*Required work*.
Of the entries below, restate word for word only the section that runs from the line with "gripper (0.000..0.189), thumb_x" to the line with "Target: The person", counting both ends.

*Given information*.
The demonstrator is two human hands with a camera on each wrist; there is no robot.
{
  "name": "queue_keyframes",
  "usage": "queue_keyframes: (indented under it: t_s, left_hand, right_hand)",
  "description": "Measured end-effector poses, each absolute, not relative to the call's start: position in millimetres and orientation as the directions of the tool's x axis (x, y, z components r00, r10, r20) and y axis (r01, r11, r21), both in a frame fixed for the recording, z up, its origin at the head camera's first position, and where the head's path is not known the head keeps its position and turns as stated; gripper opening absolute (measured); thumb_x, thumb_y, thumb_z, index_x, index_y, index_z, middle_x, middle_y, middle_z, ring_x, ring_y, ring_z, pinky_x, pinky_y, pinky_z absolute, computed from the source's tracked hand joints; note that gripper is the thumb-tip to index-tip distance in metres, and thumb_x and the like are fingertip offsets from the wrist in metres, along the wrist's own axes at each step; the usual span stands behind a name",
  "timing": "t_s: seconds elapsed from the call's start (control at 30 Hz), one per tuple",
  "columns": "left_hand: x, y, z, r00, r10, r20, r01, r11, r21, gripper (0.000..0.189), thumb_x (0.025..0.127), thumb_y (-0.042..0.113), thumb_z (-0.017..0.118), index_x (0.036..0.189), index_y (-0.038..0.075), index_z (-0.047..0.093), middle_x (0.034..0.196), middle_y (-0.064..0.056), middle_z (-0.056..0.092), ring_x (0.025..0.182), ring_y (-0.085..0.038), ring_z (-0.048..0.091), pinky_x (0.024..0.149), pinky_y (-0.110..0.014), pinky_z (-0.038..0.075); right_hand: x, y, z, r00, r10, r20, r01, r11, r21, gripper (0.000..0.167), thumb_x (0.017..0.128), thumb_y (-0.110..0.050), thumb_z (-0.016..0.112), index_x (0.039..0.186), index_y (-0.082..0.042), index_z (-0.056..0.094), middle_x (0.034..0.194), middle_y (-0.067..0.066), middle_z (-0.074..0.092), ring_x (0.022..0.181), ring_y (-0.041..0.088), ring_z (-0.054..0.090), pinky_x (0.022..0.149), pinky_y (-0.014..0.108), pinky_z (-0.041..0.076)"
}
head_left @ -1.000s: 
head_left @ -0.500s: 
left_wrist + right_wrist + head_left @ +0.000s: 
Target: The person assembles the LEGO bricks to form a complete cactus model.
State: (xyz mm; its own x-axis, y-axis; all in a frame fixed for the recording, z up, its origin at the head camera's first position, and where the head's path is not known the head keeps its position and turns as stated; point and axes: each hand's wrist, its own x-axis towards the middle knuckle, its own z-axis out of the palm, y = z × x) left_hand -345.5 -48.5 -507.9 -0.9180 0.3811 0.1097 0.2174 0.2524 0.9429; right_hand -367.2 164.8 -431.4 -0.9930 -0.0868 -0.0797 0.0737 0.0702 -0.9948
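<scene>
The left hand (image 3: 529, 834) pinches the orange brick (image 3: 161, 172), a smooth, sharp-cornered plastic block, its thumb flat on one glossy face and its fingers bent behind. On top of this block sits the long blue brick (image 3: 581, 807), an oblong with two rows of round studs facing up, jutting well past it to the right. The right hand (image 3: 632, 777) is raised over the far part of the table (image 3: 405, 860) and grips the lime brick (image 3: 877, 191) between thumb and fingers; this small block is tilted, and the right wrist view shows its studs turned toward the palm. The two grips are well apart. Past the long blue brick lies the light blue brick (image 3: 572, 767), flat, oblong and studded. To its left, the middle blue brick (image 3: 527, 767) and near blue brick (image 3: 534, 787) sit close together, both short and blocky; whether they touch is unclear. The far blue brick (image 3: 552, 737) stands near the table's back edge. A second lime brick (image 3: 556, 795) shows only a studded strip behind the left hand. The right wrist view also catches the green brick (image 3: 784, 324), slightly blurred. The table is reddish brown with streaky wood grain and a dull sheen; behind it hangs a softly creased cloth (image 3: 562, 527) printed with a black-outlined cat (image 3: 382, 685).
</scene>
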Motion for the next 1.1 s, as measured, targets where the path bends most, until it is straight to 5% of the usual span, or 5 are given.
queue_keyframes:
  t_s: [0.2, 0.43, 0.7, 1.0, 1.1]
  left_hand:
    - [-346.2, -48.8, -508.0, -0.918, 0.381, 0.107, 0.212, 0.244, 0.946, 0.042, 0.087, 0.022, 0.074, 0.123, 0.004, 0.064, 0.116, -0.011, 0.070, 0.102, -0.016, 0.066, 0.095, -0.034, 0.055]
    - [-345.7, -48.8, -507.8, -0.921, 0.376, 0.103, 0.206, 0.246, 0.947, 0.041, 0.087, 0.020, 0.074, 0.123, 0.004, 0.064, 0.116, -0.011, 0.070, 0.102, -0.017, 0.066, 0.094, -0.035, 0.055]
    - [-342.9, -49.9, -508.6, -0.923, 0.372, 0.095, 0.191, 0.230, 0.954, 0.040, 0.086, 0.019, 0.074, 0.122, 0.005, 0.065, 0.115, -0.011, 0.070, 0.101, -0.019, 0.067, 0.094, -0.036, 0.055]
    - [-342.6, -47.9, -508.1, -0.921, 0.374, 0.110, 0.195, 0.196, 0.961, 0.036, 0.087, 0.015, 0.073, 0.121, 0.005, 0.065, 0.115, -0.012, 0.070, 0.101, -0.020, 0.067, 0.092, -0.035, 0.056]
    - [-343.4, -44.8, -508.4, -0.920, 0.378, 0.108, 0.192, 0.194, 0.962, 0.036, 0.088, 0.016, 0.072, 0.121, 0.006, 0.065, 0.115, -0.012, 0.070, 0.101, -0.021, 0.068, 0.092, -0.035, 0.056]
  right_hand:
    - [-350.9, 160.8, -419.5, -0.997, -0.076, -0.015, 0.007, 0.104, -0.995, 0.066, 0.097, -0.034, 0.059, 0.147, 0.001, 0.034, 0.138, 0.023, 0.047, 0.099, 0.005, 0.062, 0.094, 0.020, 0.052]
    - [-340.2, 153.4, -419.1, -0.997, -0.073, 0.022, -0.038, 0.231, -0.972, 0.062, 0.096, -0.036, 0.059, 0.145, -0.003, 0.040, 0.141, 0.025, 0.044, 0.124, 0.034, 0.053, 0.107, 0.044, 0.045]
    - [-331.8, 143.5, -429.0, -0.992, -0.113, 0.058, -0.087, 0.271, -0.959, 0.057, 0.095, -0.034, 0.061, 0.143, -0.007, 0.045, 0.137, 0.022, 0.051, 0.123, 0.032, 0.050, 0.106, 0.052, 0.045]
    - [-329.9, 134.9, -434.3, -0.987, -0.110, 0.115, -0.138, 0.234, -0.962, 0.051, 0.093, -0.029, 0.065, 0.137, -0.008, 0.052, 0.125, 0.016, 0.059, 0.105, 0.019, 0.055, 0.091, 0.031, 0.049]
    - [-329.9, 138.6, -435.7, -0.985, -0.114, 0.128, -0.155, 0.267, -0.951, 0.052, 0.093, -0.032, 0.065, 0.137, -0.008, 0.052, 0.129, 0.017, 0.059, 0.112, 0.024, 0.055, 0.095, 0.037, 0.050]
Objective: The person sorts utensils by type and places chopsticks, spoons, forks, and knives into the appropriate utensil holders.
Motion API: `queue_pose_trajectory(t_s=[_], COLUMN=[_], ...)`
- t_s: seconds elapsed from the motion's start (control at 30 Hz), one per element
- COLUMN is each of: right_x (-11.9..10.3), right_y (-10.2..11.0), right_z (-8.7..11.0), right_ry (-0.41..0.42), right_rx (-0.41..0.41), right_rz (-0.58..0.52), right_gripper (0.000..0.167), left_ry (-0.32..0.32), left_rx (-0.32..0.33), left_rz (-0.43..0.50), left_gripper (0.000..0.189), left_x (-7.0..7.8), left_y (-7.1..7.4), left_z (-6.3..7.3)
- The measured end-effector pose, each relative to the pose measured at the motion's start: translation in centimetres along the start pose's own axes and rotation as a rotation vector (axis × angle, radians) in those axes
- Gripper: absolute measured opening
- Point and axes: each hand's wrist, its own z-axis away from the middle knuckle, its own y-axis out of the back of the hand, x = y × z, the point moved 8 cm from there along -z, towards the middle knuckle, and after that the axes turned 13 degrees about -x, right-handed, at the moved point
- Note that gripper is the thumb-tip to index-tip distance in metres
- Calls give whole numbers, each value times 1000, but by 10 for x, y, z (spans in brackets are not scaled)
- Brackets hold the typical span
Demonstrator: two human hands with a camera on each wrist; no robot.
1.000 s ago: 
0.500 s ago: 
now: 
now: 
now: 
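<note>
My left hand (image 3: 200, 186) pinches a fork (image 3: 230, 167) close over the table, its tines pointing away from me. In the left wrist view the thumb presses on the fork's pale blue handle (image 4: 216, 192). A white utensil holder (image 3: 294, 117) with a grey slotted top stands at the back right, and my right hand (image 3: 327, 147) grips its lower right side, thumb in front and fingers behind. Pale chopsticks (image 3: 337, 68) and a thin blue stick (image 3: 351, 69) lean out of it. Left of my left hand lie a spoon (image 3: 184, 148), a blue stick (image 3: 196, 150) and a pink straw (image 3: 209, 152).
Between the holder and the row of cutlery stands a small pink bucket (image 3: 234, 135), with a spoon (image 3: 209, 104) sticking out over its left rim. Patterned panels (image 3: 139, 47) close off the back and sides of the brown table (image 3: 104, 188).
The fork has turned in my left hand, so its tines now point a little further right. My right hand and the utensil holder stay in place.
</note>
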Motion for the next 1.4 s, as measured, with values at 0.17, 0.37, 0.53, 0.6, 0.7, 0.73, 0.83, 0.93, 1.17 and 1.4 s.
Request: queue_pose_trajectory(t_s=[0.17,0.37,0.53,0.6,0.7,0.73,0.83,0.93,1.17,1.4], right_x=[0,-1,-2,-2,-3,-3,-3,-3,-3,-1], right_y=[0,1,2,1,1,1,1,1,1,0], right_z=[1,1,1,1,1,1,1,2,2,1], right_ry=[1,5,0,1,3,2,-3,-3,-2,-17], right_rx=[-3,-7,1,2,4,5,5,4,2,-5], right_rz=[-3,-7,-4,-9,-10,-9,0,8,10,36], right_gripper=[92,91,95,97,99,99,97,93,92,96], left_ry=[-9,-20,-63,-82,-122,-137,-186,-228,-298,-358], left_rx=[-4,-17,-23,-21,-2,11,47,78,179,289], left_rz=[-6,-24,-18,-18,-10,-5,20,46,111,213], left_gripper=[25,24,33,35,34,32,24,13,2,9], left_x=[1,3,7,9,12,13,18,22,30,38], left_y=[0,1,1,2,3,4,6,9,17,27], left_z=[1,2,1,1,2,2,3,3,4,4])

*Result of this exercise*.
  "columns": "left_hand: x, y, z, r00, r10, r20, r01, r11, r21, gripper (0.000..0.189), thumb_x (0.025..0.127), thumb_y (-0.042..0.113), thumb_z (-0.017..0.118), index_x (0.036..0.189), index_y (-0.038..0.075), index_z (-0.047..0.093), middle_x (0.034..0.196), middle_y (-0.064..0.056), middle_z (-0.056..0.092), ring_x (0.025..0.182), ring_y (-0.085..0.038), ring_z (-0.048..0.091), pinky_x (0.024..0.149), pinky_y (-0.110..0.014), pinky_z (-0.038..0.075); right_hand: x, y, z, r00, r10, r20, r01, r11, r21, gripper (0.000..0.167), thumb_x (0.017..0.128), thumb_y (-0.110..0.050), thumb_z (-0.016..0.112), index_x (0.039..0.186), index_y (-0.082..0.042), index_z (-0.056..0.094), middle_x (0.034..0.194), middle_y (-0.067..0.066), middle_z (-0.074..0.092), ring_x (0.022..0.181), ring_y (-0.041..0.088), ring_z (-0.054..0.090), pinky_x (0.022..0.149), pinky_y (-0.014..0.108), pinky_z (-0.041..0.076)"
}
head_left @ -1.000s: 
head_left @ -0.500s: 
left_wrist + right_wrist + head_left @ +0.000s: 
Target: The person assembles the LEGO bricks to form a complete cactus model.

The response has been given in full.